Mais déjà là, je me demande si ces intellectuels mesurent bien l'ampleur du gouffre. Cette "poignée de fanatiques" n'existe malheureusement pas dans un vide social. Alors que la fin de la guerre froide, l'effondrement du mur de Berlin aurait pu augmenter la qualité du débat démocratique en le rendant moins manichéen, c'est le contraire qui s'est produit. De divers côtés, on assiste à la multiplication d'indignations primaires, de propos stéréotypés qui veulent prendre valeur d'évidence en étant mille fois répétés par le moyen de la communication de masse. L'évolution globale est inquiétante, et cela est dû à la fois à la montée d'extrémismes se réclamant de traditions religieuses (au pluriel) et d'un extrême centre qui veut s'imposer socialement comme la (non-)pensée unique et rejette tout ce qui ne lui ressemble pas.

Il faut donc regarder de plusieurs côtés à la fois. On peut, on doit défendre les droits élémentaires d'une personne sans abandonner tout esprit critique à son égard. "Quel que soit le contenu de l'article de Robert Redeker" écrivent les signataires sans autre précision. Je regrette, là je ne peux plus du tout les suivre. Combattre le gouffre de l'intolérance n'implique pas de se coucher devant la bêtise haineuse. Au contraire, les deux combats n'en font qu'un. La Ligue des droits de l'homme l'a compris, qui défend Robert Redeker tout en refusant ses "idées nauséabondes". Son article prône, en effet, une reprise, contre l'islam dans son ensemble, du discours maccarthyste contre le communisme. L'Occident est le "monde libre", paré de toutes les vertus face à un islam monolithique et diabolisé. Et naturellement, l'auteur dénonce les "intellectuels qui incarnent l'oeil du Coran, comme ils incarnaient l'oeil de Moscou, hier" et "ne s'opposent pas à la construction de mosquées".

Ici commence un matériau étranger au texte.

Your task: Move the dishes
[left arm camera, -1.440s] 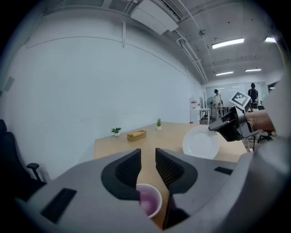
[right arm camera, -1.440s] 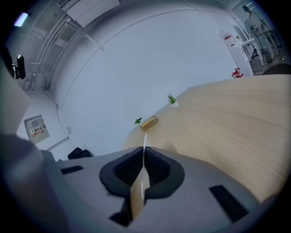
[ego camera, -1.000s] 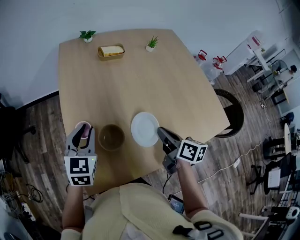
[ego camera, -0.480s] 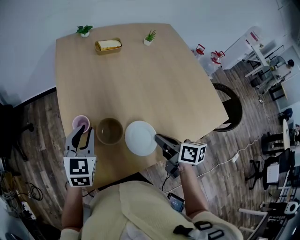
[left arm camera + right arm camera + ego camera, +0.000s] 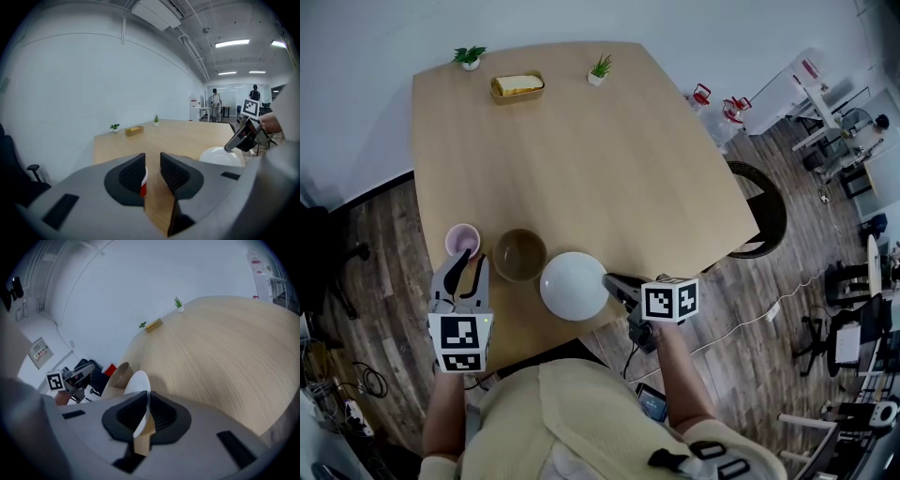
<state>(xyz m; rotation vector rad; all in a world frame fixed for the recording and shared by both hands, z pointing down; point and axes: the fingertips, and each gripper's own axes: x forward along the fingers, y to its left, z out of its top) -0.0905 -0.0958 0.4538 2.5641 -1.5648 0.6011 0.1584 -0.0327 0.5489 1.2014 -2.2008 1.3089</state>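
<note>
A white plate (image 5: 574, 286) sits near the table's front edge, its left rim close to a brown bowl (image 5: 519, 255). My right gripper (image 5: 614, 281) is shut on the plate's right rim; in the right gripper view the plate (image 5: 138, 386) runs between the pads, with the bowl (image 5: 121, 375) beyond it. A pink cup (image 5: 462, 240), red on the outside (image 5: 143, 186), stands left of the bowl. My left gripper (image 5: 463, 270) is open just short of the cup, with only table showing in the gap (image 5: 152, 171).
At the table's far end (image 5: 581, 141) stand a small tray of bread (image 5: 517, 86) and two little potted plants (image 5: 469, 58) (image 5: 599, 69). A dark round chair (image 5: 766, 220) stands off the right edge. Desks and chairs fill the room to the right.
The right gripper has slid the plate left and toward the front edge, closer to the bowl. The left gripper has drawn back a little from the cup.
</note>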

Pour masquer sa propre ignorance, M.Redeker cite des extraits de l'article "Muhammad" écrit par Maxime Rodinson dans l'Encyclopaedia Universalis et en conclut : "Exaltation de la violence : chef de guerre impitoyable, pillard, massacreur de juifs, polygame, tel se révèle Mahomet à travers le Coran." Il suffit de se reporter à l'article du grand savant pour constater à quel point et le ton et le contenu lui-même sont d'une autre planète. On pourrait, avec plus de citations encore, tirer de cet article une apologie de Muhammad. Rodinson écrit par exemple : Muhammad "montra, en bien des cas, de la clémence et de la longanimité, de la largeur de vues et fut souvent exigeant envers lui-même. Ses lois furent sages, libérales (notamment vis-à-vis des femmes), progressives par rapport à son milieu".

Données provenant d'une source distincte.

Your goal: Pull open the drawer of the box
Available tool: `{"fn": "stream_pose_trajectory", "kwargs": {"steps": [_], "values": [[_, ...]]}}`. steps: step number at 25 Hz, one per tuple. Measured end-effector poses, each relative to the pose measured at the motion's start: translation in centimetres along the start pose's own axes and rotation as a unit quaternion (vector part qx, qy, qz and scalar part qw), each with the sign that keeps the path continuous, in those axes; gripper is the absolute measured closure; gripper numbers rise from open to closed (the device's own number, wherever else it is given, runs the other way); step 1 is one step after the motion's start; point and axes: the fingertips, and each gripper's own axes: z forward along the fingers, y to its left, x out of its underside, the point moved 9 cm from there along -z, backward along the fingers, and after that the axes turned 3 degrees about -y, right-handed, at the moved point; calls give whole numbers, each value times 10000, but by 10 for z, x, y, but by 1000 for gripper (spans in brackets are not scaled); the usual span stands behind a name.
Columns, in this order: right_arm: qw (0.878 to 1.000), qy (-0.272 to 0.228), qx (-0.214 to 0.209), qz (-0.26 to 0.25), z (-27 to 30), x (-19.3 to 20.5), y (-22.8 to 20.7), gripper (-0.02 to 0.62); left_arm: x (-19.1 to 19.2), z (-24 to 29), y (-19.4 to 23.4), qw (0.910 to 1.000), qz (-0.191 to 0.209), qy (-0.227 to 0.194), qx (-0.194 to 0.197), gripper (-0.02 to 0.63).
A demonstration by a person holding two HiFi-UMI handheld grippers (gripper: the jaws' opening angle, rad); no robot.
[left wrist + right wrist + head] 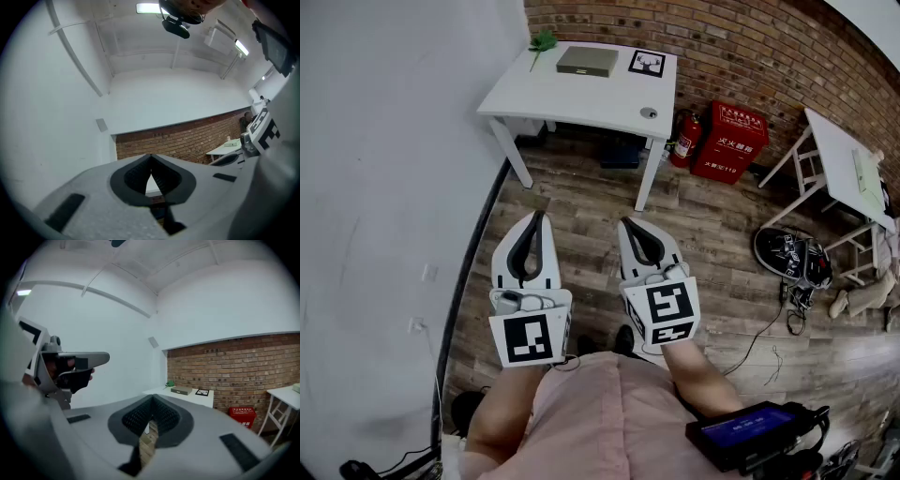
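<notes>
A flat grey-green box (587, 60) lies on a white table (609, 105) against the brick wall, far ahead of me; it also shows small in the right gripper view as the box (181, 390). My left gripper (539, 216) and right gripper (627, 223) are held side by side over the wooden floor, well short of the table. Both are shut with nothing between the jaws. In the left gripper view the left gripper (151, 157) points up at the white wall; the right gripper (152, 398) points toward the table.
A green plant (543, 41) and a marker card (646, 63) flank the box on the table. A fire extinguisher (684, 139) and red cabinet (729, 141) stand to its right. A second white table (848, 169) and a helmet (792, 255) lie at right. White wall on the left.
</notes>
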Motion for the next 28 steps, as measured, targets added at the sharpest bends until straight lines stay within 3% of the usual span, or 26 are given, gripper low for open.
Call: {"fn": "stream_pose_trajectory", "kwargs": {"steps": [8,16,17,18,19,28], "values": [[10000,62,37,65,3,12,-15,592,10,7,-12,9999,21,136,44,600],[9996,-151,55,249,0,16,-41,590,11,11,-27,9995,81,97,-285,598],[9995,-180,0,265,1,16,-44,523,11,13,-30,9996,69,104,-254,551],[9994,-189,-59,272,2,16,-47,409,13,14,-32,9997,62,105,-227,473],[9994,-194,-84,269,4,16,-50,391,14,16,-33,9997,69,90,-227,447],[9996,-35,-109,250,25,26,-64,399,29,29,-31,9987,-29,336,-391,443]]}}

Naturellement je donne cette citation comme un contre-exemple et seulement pour montrer à quel point M. Redeker effectue un usage inadmissible, par son caractère tronqué et unilatéral, des dires de M. Rodinson. Ce dernier n'a écrit ni une dénonciation haineuse ni une apologie. La lecture de texte qu'opère Redeker est inadmissible s'agissant d'un professeur de philosophie dont le devoir professionnel serait d'enseigner l'objectivation, la prise de distance à l'égard de ses affects, l'analyse critique. Le soutenir doit donc s'accompagner de la mise en cause du contenu et de la forme de ses propos.

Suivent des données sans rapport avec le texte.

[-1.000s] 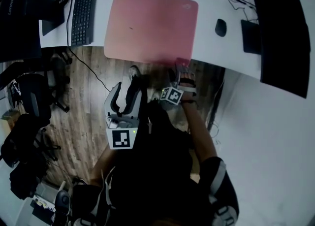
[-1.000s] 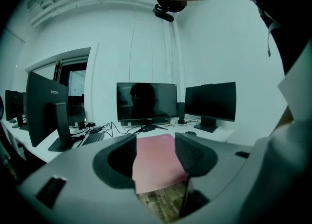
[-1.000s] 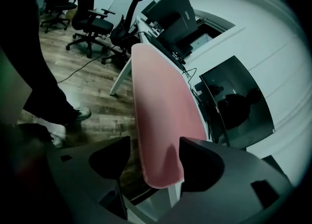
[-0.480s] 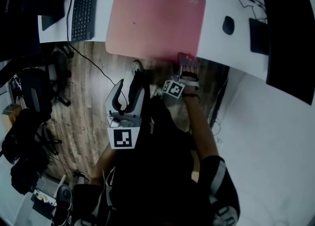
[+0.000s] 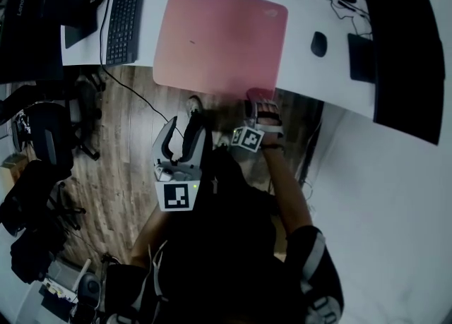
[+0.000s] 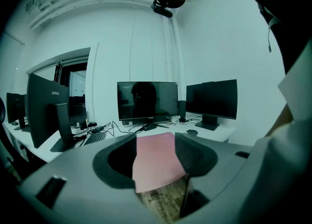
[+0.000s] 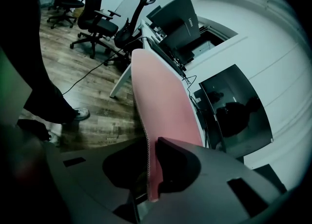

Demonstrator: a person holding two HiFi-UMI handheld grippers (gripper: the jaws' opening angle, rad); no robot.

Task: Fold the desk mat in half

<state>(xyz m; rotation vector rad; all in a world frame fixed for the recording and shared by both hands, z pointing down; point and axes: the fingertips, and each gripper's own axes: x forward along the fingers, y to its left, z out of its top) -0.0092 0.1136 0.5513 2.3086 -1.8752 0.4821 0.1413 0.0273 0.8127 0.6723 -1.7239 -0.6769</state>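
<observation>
Jaws of right gripper (image 7: 149, 169) just closed on near edge of pink rectangular desk mat (image 5: 219, 37), long axis along tabletop (image 5: 304, 68); left gripper (image 6: 156, 162) agape, empty.

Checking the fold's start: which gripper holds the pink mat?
The right gripper, jaws just closed on the desk mat at its edge; the left gripper stands open, empty.

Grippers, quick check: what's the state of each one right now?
Left gripper: jaws open, nothing between them.
Right gripper: jaws have just been closing and now clamp the near edge of the pink desk mat.
</observation>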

Non, je ne comprends vraiment pas le "quel que soit le contenu de l'article" et je ressens cela comme une grave menace pour la liberté de penser elle-même. J'imagine la situation en 1894 ; supposons une minute qu'ait existé alors un groupe d'extrémistes menaçant Edouard Drumont ou un autre publiciste antisémite (qui lisaient les textes exactement de la même manière), pouvons-nous concevoir ceux que l'affaire Dreyfus allait faire qualifier d'intellectuels écrivant pour défendre le publiciste attaqué : "quel que soit le contenu des articles de La Libre Parole (l'organe de Drumont)..." ? La recherche historique montre que tous les thèmes antidreyfusards circulaient avant l'affaire Dreyfus. De tels stéréotypes sont permanents ; seules changent les minorités qu'ils transforment en boucs émissaires. La lutte contre l'intolérance ne dispense pas de la lutte contre la bêtise haineuse.

Jean Baubérot, historien, est spécialiste de l'histoire de la laïcité à l'Ecole pratique des hautes études.